_Exercise description_: Which lines of the data contain the string "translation"? Copy every one of them.

_Source material_:
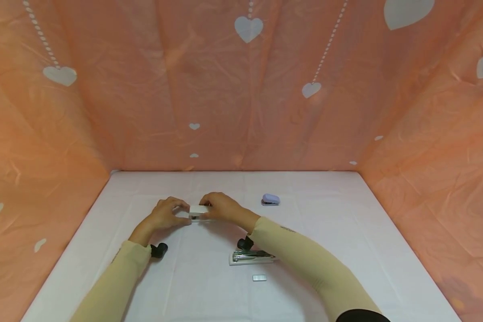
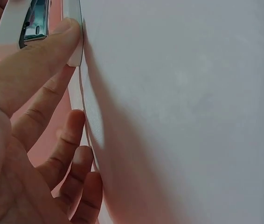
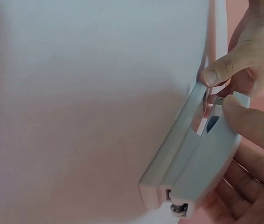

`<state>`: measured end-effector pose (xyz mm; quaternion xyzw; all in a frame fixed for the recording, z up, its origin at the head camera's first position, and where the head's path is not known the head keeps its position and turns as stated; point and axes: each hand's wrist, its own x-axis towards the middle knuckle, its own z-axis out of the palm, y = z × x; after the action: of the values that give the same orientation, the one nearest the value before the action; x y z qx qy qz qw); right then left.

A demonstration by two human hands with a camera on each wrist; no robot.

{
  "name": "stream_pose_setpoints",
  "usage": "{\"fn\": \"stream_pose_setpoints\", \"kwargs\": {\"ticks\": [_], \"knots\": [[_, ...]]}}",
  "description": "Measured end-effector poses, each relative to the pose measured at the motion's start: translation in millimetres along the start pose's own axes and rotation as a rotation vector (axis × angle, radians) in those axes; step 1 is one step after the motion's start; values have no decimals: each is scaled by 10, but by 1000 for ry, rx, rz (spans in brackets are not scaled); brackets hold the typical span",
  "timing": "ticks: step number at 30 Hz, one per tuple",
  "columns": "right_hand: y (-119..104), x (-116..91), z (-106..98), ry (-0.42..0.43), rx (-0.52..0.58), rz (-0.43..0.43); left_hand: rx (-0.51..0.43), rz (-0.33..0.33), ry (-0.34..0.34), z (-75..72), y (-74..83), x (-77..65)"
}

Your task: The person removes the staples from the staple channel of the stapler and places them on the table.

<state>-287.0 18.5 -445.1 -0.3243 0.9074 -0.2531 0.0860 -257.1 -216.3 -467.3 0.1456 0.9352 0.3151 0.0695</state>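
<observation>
Both hands are on a white stapler (image 1: pixel 196 209) at the left middle of the table. My left hand (image 1: pixel 166 215) pinches the end of its base, with the thumb (image 2: pixel 69 35) laid on the base and the other fingers apart below. My right hand (image 1: pixel 224 208) grips the upper arm from the other side, its thumb (image 3: pixel 244 119) on the casing and its fingers along the far side. A gap shows between the base and the upper arm of the stapler (image 3: pixel 195 154), with shiny metal inside.
A small purple stapler (image 1: pixel 271 198) lies to the right of the hands. Nearer, partly under the right forearm, sits another stapler (image 1: pixel 245 257) with its metal rail exposed. A strip of staples (image 1: pixel 259 278) lies in front of it. Orange curtains (image 1: pixel 241 112) border the white table (image 1: pixel 326 214).
</observation>
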Motion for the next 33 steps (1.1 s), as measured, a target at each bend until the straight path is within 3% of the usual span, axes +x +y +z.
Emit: {"fn": "stream_pose_setpoints", "kwargs": {"ticks": [15,23,33], "knots": [[13,14,-7,1,-25,-27,8,-6,-14,-10,4,-4],[-5,9,-10,-5,-80,3,39,2,-22,-1,-6,16],[33,-20,7,29,-49,-24,-2,-24,-67,-21,-10,29]]}}
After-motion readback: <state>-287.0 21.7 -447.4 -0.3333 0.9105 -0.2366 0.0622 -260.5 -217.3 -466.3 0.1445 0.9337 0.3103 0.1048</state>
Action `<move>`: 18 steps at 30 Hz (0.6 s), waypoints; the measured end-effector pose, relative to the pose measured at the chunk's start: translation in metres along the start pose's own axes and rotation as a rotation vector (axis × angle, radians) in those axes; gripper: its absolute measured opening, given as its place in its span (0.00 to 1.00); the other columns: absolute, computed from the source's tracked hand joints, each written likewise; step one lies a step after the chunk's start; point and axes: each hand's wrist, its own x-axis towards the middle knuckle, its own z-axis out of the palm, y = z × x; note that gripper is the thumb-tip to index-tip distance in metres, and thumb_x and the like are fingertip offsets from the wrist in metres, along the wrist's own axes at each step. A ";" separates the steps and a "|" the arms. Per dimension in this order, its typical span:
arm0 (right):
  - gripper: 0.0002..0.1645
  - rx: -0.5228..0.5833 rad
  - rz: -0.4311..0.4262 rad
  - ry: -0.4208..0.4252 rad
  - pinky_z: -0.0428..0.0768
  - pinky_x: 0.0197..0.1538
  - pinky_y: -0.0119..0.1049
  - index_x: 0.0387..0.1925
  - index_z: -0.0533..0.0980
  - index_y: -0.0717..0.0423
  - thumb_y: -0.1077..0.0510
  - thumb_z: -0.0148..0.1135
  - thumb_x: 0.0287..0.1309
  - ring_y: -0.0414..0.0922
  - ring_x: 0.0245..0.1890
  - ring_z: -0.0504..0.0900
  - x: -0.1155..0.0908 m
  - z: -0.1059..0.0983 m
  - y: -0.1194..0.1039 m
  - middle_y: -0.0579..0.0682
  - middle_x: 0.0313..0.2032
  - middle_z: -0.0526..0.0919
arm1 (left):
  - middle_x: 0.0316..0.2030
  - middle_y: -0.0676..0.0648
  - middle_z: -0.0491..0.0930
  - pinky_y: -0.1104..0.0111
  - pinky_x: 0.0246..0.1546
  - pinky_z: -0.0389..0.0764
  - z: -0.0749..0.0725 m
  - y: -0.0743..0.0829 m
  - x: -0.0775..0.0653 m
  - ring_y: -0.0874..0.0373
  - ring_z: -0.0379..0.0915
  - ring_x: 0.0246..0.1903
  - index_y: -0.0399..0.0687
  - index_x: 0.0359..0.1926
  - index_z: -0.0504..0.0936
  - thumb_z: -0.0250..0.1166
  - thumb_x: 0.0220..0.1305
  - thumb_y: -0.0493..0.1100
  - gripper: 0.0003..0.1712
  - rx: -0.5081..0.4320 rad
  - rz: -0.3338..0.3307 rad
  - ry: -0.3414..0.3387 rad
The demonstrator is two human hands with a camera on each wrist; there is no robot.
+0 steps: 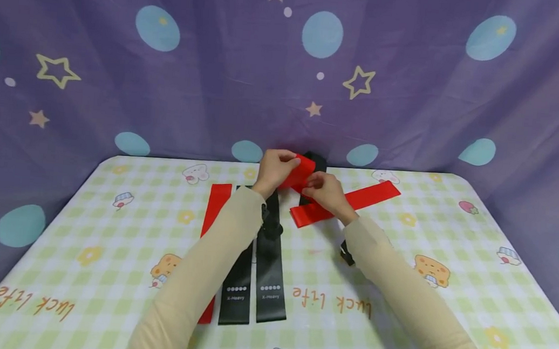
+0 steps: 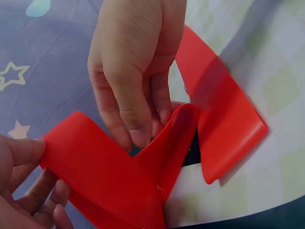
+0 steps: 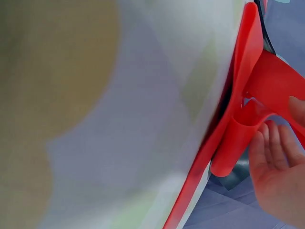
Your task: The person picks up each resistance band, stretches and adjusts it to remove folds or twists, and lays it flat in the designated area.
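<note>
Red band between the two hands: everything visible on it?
The red band is a wide, smooth, slightly shiny strip, rubber-like in look. It is bent into loops and held up near the table's far edge, a black band showing behind it. The left hand pinches it; the right hand's fingers are at its lower part, their grip unclear.
</note>
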 end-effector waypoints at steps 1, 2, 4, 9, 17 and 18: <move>0.14 -0.003 -0.018 0.009 0.79 0.51 0.45 0.44 0.77 0.65 0.62 0.64 0.56 0.54 0.43 0.80 0.001 0.000 -0.001 0.61 0.42 0.83 | 0.44 0.42 0.84 0.62 0.51 0.77 -0.001 0.001 0.000 0.51 0.76 0.47 0.40 0.44 0.85 0.64 0.62 0.41 0.12 0.000 0.006 -0.002; 0.14 -0.005 -0.035 0.016 0.79 0.51 0.45 0.43 0.77 0.65 0.62 0.64 0.56 0.54 0.42 0.80 0.002 0.000 -0.002 0.60 0.42 0.83 | 0.44 0.42 0.84 0.62 0.51 0.77 -0.002 0.003 0.000 0.51 0.76 0.47 0.41 0.44 0.85 0.64 0.62 0.42 0.12 -0.006 0.013 -0.003; 0.13 -0.003 -0.054 0.026 0.79 0.52 0.46 0.42 0.78 0.64 0.61 0.64 0.56 0.54 0.42 0.80 0.003 0.000 -0.004 0.60 0.40 0.83 | 0.44 0.42 0.84 0.62 0.52 0.77 -0.003 0.005 0.001 0.51 0.76 0.47 0.40 0.45 0.85 0.64 0.63 0.42 0.13 -0.028 0.028 -0.005; 0.14 0.054 -0.044 0.041 0.79 0.53 0.45 0.44 0.78 0.63 0.59 0.64 0.57 0.53 0.42 0.81 0.006 0.001 -0.010 0.59 0.40 0.84 | 0.45 0.42 0.84 0.62 0.52 0.77 -0.006 0.010 0.002 0.51 0.77 0.47 0.40 0.46 0.84 0.64 0.62 0.42 0.14 -0.089 0.054 -0.002; 0.14 0.058 -0.042 0.102 0.80 0.43 0.41 0.43 0.80 0.64 0.58 0.64 0.58 0.50 0.34 0.79 0.007 0.000 -0.019 0.60 0.37 0.85 | 0.45 0.39 0.83 0.64 0.50 0.78 -0.008 0.020 0.002 0.50 0.79 0.46 0.38 0.47 0.83 0.64 0.62 0.40 0.14 -0.163 0.055 0.009; 0.14 0.061 -0.042 0.101 0.80 0.43 0.40 0.43 0.80 0.64 0.58 0.64 0.58 0.50 0.34 0.79 0.007 0.000 -0.020 0.60 0.37 0.85 | 0.45 0.39 0.83 0.64 0.50 0.78 -0.008 0.021 0.002 0.50 0.79 0.46 0.37 0.47 0.83 0.64 0.62 0.40 0.15 -0.180 0.041 0.012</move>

_Written response_:
  "description": "Measured end-effector poses, each relative to the pose measured at the motion's start: translation in millimetres along the start pose's own axes and rotation as a rotation vector (axis × angle, radians) in those axes; step 1 is one step after the motion's start; values have no decimals: each is scaled by 10, but by 1000 for ry, rx, rz (spans in brackets are not scaled); brackets hold the typical span",
Action `<move>`: 18 steps at 30 Hz (0.6 s), waypoints; the measured end-effector pose, relative to the pose measured at the chunk's start: translation in metres along the start pose's own axes and rotation as a rotation vector (axis × angle, radians) in those axes; gripper: its absolute measured opening, given as its place in its span (0.00 to 1.00); the other columns: absolute, computed from the source's tracked hand joints, each written likewise; step one lies a step after the chunk's start; point and axes: each hand's wrist, its own x-axis towards the middle knuckle, its own z-axis out of the palm, y = z × x; note that gripper is the thumb-tip to index-tip distance in metres, and thumb_x and the like are fingertip offsets from the wrist in metres, along the wrist's own axes at each step. A ";" separates the steps and a "|" the arms. Per dimension in this order, its typical span:

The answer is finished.